>>>>>

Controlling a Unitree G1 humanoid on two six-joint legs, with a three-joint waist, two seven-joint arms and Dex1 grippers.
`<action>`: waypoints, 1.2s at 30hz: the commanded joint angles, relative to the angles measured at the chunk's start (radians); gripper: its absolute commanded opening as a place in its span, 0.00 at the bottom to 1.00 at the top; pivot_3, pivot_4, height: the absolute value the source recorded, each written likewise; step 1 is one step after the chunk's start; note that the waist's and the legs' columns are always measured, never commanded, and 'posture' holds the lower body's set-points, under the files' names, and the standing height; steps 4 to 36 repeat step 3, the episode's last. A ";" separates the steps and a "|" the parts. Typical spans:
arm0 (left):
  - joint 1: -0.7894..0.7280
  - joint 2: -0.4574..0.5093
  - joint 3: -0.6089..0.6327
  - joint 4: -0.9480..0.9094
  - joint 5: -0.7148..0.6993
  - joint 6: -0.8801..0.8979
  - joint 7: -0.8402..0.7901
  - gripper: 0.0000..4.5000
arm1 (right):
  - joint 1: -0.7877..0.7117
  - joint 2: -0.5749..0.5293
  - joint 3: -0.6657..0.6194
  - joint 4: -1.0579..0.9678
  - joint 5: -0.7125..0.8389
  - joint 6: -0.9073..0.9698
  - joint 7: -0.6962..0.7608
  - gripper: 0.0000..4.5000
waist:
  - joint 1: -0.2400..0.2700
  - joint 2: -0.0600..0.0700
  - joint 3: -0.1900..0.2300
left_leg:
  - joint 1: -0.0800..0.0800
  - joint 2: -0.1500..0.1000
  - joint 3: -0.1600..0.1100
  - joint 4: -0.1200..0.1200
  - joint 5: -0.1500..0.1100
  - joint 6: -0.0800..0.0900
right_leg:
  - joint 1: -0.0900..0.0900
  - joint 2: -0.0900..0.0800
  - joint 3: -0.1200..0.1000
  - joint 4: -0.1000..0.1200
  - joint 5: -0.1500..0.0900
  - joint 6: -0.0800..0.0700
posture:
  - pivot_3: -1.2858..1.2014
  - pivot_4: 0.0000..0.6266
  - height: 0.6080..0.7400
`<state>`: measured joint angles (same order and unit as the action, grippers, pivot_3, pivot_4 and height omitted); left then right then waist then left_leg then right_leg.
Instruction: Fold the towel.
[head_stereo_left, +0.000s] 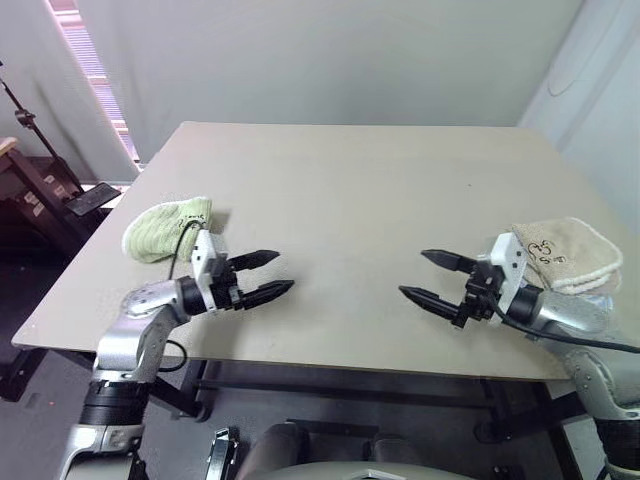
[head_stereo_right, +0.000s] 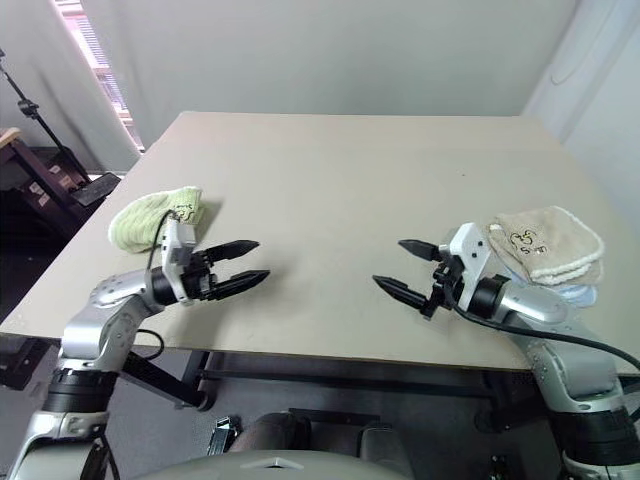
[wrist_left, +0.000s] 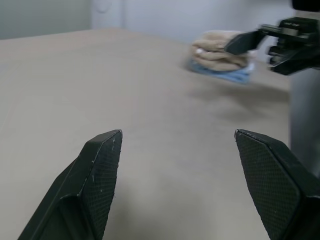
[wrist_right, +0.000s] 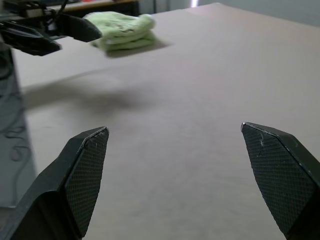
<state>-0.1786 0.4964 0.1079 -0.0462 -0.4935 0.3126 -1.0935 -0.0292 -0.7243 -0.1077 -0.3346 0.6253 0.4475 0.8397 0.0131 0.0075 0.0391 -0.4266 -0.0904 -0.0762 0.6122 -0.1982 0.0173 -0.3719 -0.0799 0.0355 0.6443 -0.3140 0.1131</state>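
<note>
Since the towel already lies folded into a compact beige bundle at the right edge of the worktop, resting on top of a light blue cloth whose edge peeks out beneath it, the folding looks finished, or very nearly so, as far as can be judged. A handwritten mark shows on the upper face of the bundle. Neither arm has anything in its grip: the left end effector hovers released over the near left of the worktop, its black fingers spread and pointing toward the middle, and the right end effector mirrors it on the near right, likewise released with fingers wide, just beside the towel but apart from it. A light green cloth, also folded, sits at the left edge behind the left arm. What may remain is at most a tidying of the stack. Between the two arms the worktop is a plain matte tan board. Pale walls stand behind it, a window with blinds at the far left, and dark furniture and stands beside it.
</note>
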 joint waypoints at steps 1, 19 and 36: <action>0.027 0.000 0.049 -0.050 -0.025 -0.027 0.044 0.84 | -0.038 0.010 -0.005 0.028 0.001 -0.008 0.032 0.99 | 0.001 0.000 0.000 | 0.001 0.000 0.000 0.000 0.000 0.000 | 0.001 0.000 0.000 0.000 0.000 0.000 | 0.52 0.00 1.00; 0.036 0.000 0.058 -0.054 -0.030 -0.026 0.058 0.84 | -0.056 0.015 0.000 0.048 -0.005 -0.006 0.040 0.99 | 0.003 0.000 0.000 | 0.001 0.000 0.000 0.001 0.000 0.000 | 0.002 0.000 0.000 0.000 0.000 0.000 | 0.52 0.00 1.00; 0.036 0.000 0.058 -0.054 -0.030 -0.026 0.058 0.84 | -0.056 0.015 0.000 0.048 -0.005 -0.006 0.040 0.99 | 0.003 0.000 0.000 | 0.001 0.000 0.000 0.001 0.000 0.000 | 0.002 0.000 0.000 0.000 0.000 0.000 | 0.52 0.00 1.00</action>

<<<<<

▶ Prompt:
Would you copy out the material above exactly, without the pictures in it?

▶ Output below:
Controlling a Unitree G1 humanoid on two six-joint legs, with a three-joint waist, two seven-joint arms and Dex1 grippers.
`<action>`: waypoints, 1.2s at 30hz: the commanded joint angles, relative to the angles measured at the chunk's start (radians); gripper: its absolute commanded opening as a place in its span, 0.00 at the bottom to 1.00 at the top; pivot_3, pivot_4, height: the absolute value the source recorded, each written likewise; step 1 is one step after the chunk's start; note that the waist's and the legs' columns are always measured, never commanded, and 'posture' holds the lower body's set-points, under the files' names, and the standing height; steps 4 to 36 repeat step 3, the episode's last. A ";" separates the steps and a "|" the parts. Typical spans:
arm0 (left):
  - joint 1: -0.7894..0.7280
  - joint 2: -0.4574..0.5093
  - joint 3: -0.6089..0.6327
  - joint 4: -0.9480..0.9094
  - joint 5: -0.7148..0.6993
  - joint 6: -0.8801..0.8979
  - joint 7: -0.8402..0.7901
  - gripper: 0.0000..4.5000
arm1 (right):
  - joint 1: -0.7877..0.7117
  - joint 2: -0.5749..0.5293
  - joint 3: -0.6657..0.6194
  - joint 4: -1.0579..0.9678
  - joint 5: -0.7125..0.8389
  - joint 6: -0.9073..0.9698
  - joint 7: -0.6962..0.7608
  - gripper: 0.0000..4.5000
waist:
  - joint 1: -0.2400..0.2700
  - joint 2: -0.0600..0.0700
  - joint 3: -0.1900..0.2300
left_leg:
  - joint 1: -0.0800..0.0800
  - joint 2: -0.1500..0.1000
  - joint 3: -0.1600..0.1100
  - joint 4: -0.1200..0.1200
  - joint 5: -0.1500..0.1100
  - joint 6: -0.0800..0.0900
right_leg:
  - joint 1: -0.0900..0.0900
  - joint 2: -0.0900..0.0800
  - joint 3: -0.1200..0.1000
  - joint 4: -0.1000..0.1200
  - joint 5: -0.1500..0.0900
  - joint 6: -0.0800..0.0700
posture:
  - pivot_3: -1.2858..1.2014
  - pivot_4: 0.0000..0.6266
  - height: 0.6080..0.7400
`<state>`: measured joint angles (same order and unit as the action, grippers, pivot_3, pivot_4 and height omitted); left then right then waist then left_leg then right_leg.
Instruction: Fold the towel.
[head_stereo_left, +0.000s] 
[head_stereo_right, +0.000s] 
[wrist_left, +0.000s] 
[wrist_right, +0.000s] 
<state>-0.1786 0.4964 0.1079 -0.0462 -0.4935 0.3126 -1.0935 -0.0292 -0.7243 -0.1077 -0.3346 0.6253 0.4475 0.8397 0.0131 0.0075 0.0391 -0.4266 -0.0904 -0.0762 0.6122 -0.1982 0.0173 -0.3719 -0.0799 0.0355 0.6443 -0.3140 0.1131</state>
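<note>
Since the towel already lies folded into a compact beige bundle at the right edge of the worktop, resting on top of a light blue cloth whose edge peeks out beneath it, the folding looks finished, or very nearly so, as far as can be judged. A handwritten mark shows on the upper face of the bundle. Neither arm has anything in its grip: the left end effector hovers released over the near left of the worktop, its black fingers spread and pointing toward the middle, and the right end effector mirrors it on the near right, likewise released with fingers wide, just beside the towel but apart from it. A light green cloth, also folded, sits at the left edge behind the left arm. What may remain is at most a tidying of the stack. Between the two arms the worktop is a plain matte tan board. Pale walls stand behind it, a window with blinds at the far left, and dark furniture and stands beside it.
</note>
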 joint waypoints at steps 1, 19 and 36: <action>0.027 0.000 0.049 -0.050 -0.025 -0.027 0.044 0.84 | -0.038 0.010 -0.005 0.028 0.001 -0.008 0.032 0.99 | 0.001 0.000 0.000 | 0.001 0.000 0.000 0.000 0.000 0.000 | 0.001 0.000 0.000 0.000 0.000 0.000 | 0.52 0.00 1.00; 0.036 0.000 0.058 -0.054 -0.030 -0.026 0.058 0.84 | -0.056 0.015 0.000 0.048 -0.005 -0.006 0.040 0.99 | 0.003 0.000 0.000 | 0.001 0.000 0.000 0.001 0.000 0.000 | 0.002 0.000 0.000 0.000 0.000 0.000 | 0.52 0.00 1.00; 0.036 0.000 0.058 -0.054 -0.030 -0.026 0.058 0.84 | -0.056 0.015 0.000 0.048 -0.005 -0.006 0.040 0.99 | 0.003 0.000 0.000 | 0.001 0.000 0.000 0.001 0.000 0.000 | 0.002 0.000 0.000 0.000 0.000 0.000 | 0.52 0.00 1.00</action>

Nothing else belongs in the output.